Appellant appeals from the judgment of conviction, contending that there is insufficient evidence to support the jury's finding that he had a blood alcohol level of 0.20 percent and that the imposition of the upper term by the trial court violated his right to a jury trial as set forth in Blakely v. Washington (2004) 542 U.S. 296. We affirm the judgment of conviction.
Facts
On October 13, 2004, at about 10:00 p.m., appellant drove his car into a lane of oncoming traffic on Washington Boulevard in Whittier. His car hit a Civic driven by Susan Romero. Armando and Griselda Rosales were passengers in the Civic. Appellant's car then spun out of control and hit a van driven by Tony Ramos.
Once his car stopped moving, appellant climbed out of a passenger window in his car and tried to walk away from the scene of the collision. Several bystanders, including Christopher Fierro, followed appellant. Fierro grabbed appellant's right arm and another man grabbed his left arm. The two men returned appellant to the scene of the collision. Police officers took him into custody.

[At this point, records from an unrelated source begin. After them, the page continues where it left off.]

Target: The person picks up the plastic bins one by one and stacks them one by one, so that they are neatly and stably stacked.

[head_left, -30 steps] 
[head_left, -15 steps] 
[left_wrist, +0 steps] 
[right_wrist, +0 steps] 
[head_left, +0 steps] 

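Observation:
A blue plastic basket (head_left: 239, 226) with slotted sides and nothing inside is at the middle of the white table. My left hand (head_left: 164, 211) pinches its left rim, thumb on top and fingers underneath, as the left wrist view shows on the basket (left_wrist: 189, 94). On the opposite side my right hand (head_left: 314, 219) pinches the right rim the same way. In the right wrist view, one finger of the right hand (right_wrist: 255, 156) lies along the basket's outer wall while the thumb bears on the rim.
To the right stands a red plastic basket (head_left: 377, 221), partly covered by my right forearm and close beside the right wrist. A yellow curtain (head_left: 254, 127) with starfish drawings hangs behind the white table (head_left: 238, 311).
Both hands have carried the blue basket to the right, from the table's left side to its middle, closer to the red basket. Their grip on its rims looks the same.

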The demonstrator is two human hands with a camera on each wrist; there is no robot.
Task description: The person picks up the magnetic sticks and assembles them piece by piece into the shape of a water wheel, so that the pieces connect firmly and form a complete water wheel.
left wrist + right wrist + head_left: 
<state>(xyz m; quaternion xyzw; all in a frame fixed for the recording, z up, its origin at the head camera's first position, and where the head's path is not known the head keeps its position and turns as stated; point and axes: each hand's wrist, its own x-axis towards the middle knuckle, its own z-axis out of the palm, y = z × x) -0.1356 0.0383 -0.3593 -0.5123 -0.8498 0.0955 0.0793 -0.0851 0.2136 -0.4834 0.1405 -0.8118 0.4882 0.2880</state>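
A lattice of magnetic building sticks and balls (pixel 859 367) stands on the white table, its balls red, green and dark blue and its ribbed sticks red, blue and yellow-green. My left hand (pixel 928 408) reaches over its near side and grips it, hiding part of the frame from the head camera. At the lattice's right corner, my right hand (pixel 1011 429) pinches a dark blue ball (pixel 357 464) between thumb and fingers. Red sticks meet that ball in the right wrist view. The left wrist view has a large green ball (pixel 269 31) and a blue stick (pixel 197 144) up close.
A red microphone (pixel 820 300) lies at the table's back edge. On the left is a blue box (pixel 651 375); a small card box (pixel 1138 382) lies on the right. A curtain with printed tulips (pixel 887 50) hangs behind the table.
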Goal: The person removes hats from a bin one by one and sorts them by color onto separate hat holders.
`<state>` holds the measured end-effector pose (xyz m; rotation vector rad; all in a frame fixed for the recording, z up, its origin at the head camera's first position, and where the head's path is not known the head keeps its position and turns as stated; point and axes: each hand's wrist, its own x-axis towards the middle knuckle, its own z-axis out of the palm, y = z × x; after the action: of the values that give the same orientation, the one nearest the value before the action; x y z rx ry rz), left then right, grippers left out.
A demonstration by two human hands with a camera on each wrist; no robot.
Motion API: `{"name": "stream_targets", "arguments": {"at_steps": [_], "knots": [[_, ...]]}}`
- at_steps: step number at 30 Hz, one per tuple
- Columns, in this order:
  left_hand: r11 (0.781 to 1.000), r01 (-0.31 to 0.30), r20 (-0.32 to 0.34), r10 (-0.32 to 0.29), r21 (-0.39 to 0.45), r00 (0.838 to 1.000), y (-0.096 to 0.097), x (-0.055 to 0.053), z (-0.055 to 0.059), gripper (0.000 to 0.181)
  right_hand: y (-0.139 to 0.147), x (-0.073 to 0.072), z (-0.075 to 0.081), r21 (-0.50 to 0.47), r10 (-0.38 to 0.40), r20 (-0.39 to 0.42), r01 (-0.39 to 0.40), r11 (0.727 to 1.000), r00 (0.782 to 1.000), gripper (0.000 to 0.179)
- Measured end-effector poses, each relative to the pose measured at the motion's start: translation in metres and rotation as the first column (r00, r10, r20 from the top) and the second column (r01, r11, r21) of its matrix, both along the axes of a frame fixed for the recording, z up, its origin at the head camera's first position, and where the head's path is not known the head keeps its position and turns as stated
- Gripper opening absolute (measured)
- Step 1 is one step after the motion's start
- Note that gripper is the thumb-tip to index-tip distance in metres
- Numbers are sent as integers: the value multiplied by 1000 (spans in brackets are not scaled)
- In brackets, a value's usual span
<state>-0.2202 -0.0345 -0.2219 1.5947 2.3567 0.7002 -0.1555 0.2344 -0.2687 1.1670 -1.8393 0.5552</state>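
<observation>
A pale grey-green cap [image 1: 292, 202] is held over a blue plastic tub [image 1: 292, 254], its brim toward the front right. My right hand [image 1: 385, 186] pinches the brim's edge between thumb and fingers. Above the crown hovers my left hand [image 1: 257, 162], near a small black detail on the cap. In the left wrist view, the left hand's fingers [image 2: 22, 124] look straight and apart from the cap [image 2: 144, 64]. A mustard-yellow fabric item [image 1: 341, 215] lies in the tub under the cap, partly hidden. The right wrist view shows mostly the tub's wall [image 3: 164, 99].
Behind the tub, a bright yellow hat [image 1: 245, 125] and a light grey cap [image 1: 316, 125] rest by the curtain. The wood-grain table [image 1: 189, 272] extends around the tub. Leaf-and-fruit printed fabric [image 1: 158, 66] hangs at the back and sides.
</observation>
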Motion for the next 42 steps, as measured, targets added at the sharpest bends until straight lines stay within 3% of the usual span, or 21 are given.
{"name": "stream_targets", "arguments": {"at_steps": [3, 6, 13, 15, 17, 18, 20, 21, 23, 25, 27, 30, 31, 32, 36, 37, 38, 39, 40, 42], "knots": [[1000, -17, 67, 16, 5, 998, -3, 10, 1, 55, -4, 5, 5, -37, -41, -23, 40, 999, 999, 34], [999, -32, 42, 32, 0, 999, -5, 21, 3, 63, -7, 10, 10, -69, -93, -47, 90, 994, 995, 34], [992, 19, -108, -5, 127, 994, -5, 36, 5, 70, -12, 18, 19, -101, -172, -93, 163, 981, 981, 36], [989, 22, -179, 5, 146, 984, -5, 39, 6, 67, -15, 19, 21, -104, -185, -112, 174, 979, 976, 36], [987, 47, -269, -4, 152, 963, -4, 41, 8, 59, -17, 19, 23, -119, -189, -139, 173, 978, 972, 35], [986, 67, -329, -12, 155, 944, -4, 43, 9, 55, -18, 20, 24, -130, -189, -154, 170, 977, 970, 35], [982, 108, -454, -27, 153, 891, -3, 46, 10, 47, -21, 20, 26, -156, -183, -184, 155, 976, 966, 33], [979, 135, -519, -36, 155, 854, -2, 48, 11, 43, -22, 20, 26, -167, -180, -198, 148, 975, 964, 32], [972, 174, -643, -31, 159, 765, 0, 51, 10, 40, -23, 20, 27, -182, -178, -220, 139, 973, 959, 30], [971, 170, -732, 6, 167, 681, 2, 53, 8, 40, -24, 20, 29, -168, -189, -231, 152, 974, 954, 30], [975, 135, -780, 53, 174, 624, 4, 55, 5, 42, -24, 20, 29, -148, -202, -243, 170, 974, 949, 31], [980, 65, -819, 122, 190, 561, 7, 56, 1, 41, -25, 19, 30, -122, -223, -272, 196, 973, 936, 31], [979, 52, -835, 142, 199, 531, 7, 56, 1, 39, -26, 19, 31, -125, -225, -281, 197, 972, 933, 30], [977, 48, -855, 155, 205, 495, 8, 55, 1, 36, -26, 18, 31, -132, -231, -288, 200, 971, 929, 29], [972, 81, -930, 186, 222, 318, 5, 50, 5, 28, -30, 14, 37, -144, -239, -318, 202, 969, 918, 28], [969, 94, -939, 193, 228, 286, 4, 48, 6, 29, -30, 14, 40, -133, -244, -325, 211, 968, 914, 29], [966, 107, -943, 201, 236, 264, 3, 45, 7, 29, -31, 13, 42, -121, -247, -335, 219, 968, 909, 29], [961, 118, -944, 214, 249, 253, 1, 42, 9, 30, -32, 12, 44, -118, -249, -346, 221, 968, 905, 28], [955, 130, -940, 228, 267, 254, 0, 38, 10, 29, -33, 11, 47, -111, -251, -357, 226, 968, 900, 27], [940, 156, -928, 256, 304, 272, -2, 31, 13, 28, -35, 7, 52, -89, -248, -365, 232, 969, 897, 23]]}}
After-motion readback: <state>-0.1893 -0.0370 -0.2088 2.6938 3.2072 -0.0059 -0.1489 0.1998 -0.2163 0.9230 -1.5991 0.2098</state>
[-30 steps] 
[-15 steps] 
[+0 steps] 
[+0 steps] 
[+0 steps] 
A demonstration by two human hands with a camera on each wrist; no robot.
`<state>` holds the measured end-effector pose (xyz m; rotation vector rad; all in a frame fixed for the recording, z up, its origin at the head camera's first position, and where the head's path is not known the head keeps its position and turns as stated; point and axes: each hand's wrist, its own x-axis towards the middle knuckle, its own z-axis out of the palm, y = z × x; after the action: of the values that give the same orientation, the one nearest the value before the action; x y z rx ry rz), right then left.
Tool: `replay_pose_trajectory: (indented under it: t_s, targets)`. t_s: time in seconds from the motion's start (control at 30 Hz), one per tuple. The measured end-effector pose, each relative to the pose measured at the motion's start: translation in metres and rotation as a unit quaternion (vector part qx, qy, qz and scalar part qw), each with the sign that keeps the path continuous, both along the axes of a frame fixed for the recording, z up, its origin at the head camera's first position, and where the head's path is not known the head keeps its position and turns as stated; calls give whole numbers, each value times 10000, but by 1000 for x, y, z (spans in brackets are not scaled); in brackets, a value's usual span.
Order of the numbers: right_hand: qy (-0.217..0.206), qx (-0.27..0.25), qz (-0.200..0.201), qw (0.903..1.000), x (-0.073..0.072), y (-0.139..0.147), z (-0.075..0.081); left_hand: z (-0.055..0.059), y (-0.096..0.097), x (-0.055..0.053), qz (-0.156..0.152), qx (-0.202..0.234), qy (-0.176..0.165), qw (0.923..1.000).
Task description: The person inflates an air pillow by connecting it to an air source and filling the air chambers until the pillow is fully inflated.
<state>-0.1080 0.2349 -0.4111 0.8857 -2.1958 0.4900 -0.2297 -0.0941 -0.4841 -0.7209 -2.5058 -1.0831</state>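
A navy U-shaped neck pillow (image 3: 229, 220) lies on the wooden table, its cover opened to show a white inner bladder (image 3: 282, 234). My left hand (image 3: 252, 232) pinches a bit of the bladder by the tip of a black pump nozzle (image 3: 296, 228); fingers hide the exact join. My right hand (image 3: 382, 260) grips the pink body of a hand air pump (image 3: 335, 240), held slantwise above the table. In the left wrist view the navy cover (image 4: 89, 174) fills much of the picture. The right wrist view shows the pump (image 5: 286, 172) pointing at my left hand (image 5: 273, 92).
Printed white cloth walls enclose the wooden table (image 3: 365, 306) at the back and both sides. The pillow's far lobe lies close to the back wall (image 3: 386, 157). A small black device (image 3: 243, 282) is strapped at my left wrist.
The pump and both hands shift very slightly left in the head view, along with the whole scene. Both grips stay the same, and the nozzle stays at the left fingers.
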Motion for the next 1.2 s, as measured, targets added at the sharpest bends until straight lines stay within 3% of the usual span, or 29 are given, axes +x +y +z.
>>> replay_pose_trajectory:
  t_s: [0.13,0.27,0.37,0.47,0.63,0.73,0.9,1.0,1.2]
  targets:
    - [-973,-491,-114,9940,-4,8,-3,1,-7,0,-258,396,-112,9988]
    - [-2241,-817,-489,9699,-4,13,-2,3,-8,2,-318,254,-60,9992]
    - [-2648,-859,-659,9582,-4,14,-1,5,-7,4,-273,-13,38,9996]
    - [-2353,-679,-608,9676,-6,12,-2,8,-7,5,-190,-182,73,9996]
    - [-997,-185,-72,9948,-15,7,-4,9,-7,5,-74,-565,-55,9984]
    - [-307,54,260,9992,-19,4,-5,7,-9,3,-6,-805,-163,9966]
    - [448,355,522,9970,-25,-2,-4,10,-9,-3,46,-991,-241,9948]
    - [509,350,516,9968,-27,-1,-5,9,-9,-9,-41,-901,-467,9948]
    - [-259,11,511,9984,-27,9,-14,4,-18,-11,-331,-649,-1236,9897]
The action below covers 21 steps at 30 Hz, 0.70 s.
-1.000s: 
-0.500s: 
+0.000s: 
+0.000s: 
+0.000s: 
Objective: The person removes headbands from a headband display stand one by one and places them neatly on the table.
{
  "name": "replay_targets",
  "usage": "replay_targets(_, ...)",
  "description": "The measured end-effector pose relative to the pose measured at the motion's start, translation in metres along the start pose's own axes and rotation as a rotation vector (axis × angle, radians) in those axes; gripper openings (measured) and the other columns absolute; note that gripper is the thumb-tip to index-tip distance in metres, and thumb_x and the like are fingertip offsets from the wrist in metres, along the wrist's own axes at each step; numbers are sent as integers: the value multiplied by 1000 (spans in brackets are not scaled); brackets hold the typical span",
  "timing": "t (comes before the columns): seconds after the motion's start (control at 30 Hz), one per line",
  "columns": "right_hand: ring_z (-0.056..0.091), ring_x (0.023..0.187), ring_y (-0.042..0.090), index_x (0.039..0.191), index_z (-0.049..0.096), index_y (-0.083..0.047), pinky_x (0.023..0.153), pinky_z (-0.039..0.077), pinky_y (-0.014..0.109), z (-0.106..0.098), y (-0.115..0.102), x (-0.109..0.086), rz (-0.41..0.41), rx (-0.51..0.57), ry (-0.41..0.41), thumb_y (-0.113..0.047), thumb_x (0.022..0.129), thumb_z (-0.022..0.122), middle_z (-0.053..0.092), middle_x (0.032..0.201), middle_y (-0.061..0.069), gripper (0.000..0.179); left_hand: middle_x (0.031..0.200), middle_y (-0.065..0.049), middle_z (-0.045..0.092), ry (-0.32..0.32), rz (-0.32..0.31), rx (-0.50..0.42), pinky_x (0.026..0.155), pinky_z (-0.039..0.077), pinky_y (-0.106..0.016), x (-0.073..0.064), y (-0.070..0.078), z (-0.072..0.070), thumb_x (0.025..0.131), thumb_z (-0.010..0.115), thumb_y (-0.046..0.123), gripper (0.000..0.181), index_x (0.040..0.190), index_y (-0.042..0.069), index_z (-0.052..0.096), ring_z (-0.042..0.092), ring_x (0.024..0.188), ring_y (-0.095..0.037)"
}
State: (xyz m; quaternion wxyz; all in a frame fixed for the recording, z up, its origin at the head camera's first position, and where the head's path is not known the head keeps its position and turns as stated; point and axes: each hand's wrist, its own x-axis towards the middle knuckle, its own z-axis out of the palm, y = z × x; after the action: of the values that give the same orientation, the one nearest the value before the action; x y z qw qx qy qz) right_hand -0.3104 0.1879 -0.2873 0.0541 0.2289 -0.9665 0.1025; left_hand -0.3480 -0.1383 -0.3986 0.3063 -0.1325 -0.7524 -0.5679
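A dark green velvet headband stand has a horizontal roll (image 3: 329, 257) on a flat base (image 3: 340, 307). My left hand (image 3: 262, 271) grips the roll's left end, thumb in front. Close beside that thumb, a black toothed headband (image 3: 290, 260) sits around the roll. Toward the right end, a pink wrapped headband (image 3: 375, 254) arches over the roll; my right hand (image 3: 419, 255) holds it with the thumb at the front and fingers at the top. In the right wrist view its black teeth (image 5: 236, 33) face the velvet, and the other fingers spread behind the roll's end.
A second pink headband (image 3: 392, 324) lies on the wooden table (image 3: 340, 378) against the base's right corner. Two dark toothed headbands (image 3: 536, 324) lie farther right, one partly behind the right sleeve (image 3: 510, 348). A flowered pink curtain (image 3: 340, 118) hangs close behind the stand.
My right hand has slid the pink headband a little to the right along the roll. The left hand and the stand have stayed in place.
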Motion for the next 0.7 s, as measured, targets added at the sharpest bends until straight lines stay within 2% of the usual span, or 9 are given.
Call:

At 10 p.m., Officer Paul Segura of the Whittier Police received a call from Officer Burns, who was investigating the crash on Washington Boulevard. Officer Burns directed Officer Segura to Presbyterian Hospital, to conduct a driving under the influence investigation on appellant.
At the hospital, Officer Segura found appellant lying on a gurney in a hallway. He noticed a very strong of alcohol on appellant's breath. Officer Segura also observed that appellant's eyes were bloodshot and watery, and his manner was "sarcastic" and "belligerent." Officer Segura attempted to question appellant, but received nonresponsive or sarcastic answers. He waited about 30 to 45 minutes, then tried to question appellant again, with limited success. Appellant told Officer Segura that he had consumed 30 16-ounce beers, but would not say when he started or stopped drinking, or where he had done the drinking.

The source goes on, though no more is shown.